-- Material provided follows --
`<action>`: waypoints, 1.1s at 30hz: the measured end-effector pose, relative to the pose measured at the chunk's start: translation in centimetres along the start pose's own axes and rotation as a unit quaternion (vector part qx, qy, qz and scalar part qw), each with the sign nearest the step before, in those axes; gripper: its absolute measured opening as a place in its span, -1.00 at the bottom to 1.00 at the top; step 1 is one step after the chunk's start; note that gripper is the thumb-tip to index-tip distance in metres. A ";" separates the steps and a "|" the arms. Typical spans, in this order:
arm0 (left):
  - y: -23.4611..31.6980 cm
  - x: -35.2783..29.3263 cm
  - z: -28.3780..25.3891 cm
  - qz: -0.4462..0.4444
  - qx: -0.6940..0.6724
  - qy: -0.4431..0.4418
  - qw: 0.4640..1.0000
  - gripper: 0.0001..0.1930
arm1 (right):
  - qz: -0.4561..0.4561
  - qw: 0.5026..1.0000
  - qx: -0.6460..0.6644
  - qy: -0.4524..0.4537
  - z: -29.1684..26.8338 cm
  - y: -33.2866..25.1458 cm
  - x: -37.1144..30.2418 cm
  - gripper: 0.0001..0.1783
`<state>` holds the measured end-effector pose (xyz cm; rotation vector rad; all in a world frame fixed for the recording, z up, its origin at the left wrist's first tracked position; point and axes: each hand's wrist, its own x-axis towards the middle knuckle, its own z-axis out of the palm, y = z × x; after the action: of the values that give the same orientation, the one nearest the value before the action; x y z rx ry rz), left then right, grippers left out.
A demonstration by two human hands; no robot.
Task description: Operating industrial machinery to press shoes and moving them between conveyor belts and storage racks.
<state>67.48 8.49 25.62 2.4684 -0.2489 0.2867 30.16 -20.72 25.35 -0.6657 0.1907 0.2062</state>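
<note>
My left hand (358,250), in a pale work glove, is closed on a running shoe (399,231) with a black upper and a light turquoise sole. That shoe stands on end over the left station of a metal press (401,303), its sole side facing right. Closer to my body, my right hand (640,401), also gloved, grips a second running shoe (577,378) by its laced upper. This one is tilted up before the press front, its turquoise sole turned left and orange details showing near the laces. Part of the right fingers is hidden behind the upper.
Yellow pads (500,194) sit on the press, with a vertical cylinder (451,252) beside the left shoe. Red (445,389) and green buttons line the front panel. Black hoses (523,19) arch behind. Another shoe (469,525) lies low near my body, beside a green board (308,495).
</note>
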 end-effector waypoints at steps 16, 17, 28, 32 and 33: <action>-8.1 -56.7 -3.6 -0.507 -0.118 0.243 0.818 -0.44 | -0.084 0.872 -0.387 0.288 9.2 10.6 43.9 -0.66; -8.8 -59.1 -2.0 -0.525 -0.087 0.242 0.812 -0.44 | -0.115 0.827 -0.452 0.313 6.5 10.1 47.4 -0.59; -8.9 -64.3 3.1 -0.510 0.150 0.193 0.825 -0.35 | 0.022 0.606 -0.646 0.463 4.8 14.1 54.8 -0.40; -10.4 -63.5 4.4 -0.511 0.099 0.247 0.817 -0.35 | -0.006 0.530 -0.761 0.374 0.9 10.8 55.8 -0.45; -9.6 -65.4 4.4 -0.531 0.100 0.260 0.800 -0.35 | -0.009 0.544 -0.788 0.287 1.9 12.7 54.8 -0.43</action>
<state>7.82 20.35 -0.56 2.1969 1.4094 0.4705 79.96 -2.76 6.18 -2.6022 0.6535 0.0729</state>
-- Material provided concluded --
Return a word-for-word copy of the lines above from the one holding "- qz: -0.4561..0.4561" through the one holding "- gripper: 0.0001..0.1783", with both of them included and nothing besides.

### Expected answer:
  - qz: -0.4561..0.4561
  - qw: 0.5026..1.0000
  - qx: -0.6460..0.6644
  - qy: -0.4524..0.4537
  - z: -29.1684..26.8338 cm
  - y: -33.2866..25.1458 cm
  - x: -37.1144..30.2418 cm
  - gripper: 0.0001..0.1783

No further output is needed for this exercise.